> **Task brief**
Your answer must be a word-for-word copy of the data.

=== Begin Enclosure ===

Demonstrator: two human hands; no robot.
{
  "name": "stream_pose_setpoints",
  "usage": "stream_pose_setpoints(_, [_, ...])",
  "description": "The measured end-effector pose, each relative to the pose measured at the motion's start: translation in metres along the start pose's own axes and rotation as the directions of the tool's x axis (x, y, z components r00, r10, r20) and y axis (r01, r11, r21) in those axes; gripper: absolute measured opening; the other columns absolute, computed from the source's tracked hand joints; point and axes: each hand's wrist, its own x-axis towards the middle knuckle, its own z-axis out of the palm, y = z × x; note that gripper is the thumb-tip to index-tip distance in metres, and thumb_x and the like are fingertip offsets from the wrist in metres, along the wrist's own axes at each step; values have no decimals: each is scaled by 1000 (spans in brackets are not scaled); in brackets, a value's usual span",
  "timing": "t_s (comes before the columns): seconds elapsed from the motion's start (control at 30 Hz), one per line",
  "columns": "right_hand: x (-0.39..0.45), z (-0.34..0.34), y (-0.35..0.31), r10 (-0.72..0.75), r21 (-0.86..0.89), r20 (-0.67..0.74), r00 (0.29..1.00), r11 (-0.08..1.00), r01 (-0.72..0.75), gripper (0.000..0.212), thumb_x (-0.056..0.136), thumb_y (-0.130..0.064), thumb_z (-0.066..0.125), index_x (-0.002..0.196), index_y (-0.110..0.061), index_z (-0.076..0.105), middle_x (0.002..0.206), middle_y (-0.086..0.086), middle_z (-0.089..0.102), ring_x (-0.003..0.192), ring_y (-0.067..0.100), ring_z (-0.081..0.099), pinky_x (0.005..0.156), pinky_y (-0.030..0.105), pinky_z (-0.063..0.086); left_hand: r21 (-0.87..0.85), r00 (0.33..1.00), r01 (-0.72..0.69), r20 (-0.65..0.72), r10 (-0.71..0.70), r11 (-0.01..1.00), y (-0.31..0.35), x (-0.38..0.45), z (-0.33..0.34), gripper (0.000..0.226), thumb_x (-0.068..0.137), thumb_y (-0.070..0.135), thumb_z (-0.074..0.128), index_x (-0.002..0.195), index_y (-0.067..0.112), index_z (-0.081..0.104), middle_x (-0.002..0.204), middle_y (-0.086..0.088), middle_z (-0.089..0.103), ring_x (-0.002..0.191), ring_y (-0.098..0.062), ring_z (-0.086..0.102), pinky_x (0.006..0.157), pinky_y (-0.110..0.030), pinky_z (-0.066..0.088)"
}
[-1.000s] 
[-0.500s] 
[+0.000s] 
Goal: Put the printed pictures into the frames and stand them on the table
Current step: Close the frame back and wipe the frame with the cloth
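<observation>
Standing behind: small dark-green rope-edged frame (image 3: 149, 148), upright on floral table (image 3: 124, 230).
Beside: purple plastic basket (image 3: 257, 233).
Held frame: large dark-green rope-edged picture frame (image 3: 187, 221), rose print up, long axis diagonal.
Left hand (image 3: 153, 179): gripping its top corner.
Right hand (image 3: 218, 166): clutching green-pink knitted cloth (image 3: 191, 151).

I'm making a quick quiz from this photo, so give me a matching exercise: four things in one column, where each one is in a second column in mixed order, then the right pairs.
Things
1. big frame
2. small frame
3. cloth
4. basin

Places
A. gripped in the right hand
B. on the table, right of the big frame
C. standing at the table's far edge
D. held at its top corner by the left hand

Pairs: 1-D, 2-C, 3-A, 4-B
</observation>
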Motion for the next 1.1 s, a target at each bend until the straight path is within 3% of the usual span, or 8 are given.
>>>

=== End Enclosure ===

> **Written answer**
Demonstrator: two human hands; no robot.
{
  "name": "stream_pose_setpoints",
  "usage": "stream_pose_setpoints(_, [_, ...])",
  "description": "The measured end-effector pose, each relative to the pose measured at the motion's start: translation in metres along the start pose's own axes and rotation as the directions of the tool's x axis (x, y, z components r00, r10, r20) and y axis (r01, r11, r21) in those axes; gripper: absolute measured opening; the other columns absolute, computed from the source's tracked hand joints; point and axes: each hand's wrist, its own x-axis towards the middle knuckle, its own z-axis out of the palm, y = z × x; note that gripper is the thumb-tip to index-tip distance in metres, and thumb_x and the like are fingertip offsets from the wrist in metres, along the wrist's own axes at each step; values have no decimals: each is scaled by 1000 (spans in brackets are not scaled); in brackets, a value's usual span",
  "timing": "t_s (comes before the columns): seconds elapsed from the motion's start (control at 30 Hz), one per line",
  "columns": "right_hand: x (-0.39..0.45), z (-0.34..0.34), y (-0.35..0.31), r10 (-0.72..0.75), r21 (-0.86..0.89), r20 (-0.67..0.74), r00 (0.29..1.00), r11 (-0.08..1.00), r01 (-0.72..0.75), gripper (0.000..0.212), thumb_x (-0.056..0.136), thumb_y (-0.130..0.064), thumb_z (-0.066..0.125), index_x (-0.002..0.196), index_y (-0.110..0.061), index_z (-0.076..0.105), middle_x (0.002..0.206), middle_y (-0.086..0.086), middle_z (-0.089..0.102), ring_x (-0.003..0.192), ring_y (-0.067..0.100), ring_z (-0.081..0.099), pinky_x (0.005..0.156), pinky_y (-0.030..0.105), pinky_z (-0.063..0.086); left_hand: r21 (-0.87..0.85), r00 (0.33..1.00), r01 (-0.72..0.69), r20 (-0.65..0.72), r10 (-0.71..0.70), r11 (-0.01..1.00), y (-0.31..0.35), x (-0.38..0.45), z (-0.33..0.34), gripper (0.000..0.226), thumb_x (-0.068..0.137), thumb_y (-0.070..0.135), thumb_z (-0.074..0.128), index_x (-0.002..0.195), index_y (-0.067..0.112), index_z (-0.081..0.104), middle_x (-0.002..0.204), middle_y (-0.086..0.088), middle_z (-0.089..0.103), ring_x (-0.002..0.191), ring_y (-0.098..0.062), ring_z (-0.086..0.102), pinky_x (0.006..0.157), pinky_y (-0.110..0.030), pinky_z (-0.066..0.088)"
}
[-1.000s] 
[-0.500s] 
[+0.000s] 
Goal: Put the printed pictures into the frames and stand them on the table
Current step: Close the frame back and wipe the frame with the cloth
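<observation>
Standing behind: small dark-green rope-edged frame (image 3: 149, 148), upright on floral table (image 3: 124, 230).
Beside: purple plastic basket (image 3: 257, 233).
Held frame: large dark-green rope-edged picture frame (image 3: 187, 221), rose print up, long axis diagonal.
Left hand (image 3: 153, 179): gripping its top corner.
Right hand (image 3: 218, 166): clutching green-pink knitted cloth (image 3: 191, 151).

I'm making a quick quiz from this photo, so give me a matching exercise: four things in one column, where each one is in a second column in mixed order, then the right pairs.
Things
1. big frame
2. small frame
3. cloth
4. basin

Places
A. gripped in the right hand
B. on the table, right of the big frame
C. standing at the table's far edge
D. held at its top corner by the left hand

Pairs: 1-D, 2-C, 3-A, 4-B
</observation>
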Motion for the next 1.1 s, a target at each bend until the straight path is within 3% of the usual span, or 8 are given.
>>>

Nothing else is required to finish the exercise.